_WORK TO BE COMPLETED_
Copy out lines with the word "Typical" from the material that follows.

_INFORMATION SUPPLIED_
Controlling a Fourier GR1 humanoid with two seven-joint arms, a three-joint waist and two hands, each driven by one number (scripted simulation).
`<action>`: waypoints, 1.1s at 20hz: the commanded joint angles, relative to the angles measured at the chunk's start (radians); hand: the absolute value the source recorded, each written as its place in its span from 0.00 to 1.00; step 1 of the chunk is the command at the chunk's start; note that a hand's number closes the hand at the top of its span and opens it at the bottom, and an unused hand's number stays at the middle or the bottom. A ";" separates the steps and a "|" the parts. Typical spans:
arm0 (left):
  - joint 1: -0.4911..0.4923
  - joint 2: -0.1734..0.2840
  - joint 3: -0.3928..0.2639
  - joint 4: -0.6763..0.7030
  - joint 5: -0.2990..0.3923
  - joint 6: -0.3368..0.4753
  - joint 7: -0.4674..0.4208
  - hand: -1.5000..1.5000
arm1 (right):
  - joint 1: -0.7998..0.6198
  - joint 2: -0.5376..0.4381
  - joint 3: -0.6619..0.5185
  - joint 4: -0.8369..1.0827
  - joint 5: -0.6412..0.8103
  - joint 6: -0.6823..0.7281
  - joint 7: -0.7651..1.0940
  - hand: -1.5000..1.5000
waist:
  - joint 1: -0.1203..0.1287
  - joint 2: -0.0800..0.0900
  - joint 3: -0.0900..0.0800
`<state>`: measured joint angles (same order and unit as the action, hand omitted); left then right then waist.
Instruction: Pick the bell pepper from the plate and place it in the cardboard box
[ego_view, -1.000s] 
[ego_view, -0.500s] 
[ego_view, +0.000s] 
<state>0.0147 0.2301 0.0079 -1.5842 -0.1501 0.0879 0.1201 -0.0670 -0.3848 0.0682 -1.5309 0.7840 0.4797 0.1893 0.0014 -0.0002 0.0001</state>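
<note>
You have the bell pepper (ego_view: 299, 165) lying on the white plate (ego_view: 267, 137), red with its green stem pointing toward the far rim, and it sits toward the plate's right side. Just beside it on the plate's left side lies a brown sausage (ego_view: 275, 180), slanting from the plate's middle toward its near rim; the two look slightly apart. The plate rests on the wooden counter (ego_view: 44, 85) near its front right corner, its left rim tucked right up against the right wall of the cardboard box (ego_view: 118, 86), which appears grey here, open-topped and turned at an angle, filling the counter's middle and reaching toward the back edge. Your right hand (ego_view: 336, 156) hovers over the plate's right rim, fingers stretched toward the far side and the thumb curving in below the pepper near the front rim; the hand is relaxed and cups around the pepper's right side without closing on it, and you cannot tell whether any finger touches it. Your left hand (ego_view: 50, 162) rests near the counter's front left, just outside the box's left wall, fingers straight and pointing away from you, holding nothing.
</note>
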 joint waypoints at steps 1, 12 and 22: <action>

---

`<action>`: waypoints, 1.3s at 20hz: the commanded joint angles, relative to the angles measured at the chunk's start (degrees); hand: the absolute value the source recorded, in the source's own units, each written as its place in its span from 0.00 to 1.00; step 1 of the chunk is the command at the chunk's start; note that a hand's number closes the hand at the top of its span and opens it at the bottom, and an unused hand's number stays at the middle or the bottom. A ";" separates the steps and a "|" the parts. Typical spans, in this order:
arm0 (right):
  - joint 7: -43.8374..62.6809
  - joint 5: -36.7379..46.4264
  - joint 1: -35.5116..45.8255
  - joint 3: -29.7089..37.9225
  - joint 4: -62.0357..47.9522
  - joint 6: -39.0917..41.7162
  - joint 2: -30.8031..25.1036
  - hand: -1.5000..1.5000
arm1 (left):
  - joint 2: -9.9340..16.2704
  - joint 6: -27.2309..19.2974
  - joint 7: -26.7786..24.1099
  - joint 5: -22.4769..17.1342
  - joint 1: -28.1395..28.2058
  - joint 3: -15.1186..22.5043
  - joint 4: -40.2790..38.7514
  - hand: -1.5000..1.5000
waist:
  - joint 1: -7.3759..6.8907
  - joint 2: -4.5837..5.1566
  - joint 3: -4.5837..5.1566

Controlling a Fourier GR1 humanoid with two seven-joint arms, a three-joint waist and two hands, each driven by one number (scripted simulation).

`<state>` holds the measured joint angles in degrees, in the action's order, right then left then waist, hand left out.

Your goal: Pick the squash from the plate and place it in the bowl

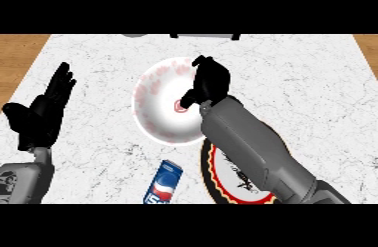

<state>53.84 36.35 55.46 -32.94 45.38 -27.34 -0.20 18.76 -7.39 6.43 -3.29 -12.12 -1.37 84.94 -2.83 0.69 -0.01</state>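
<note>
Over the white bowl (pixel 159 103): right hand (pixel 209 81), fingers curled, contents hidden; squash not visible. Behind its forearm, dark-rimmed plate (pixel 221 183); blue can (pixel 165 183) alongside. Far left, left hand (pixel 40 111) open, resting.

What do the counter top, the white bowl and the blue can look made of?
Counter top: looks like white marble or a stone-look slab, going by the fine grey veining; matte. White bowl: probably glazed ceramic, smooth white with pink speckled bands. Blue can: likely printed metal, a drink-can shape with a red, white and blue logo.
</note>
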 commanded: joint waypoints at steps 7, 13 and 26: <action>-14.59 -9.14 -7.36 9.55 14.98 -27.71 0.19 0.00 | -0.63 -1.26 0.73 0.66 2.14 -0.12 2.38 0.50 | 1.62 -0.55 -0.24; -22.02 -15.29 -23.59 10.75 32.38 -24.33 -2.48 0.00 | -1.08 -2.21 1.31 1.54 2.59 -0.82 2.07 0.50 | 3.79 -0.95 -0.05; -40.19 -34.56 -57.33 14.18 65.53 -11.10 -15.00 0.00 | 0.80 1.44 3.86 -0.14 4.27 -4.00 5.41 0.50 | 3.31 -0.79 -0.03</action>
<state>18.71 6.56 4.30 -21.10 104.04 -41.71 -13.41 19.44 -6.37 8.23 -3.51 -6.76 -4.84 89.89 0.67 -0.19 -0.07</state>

_WRITTEN RESPONSE_
`<action>`: waypoints, 1.1s at 20hz: the commanded joint angles, relative to the angles measured at the chunk's start (radians); hand: the absolute value the source recorded, each written as its place in its span from 0.00 to 1.00; step 1 of the chunk is the command at the chunk's start; note that a hand's number closes the hand at the top of its span and opens it at the bottom, and an unused hand's number stays at the middle or the bottom. A ";" separates the steps and a "|" the parts. Typical spans:
`<action>`: waypoints, 1.3s at 20hz: the commanded joint angles, relative to the angles measured at the chunk's start (degrees); hand: the absolute value the source recorded, in the source's own units, each written as its place in its span from 0.00 to 1.00; step 1 of the chunk is the command at the chunk's start; note that a hand's number closes the hand at the top of its span and opens it at the bottom, and an unused hand's number stays at the middle or the bottom. A ";" separates the steps and a "|" the parts. Typical spans, in this order:

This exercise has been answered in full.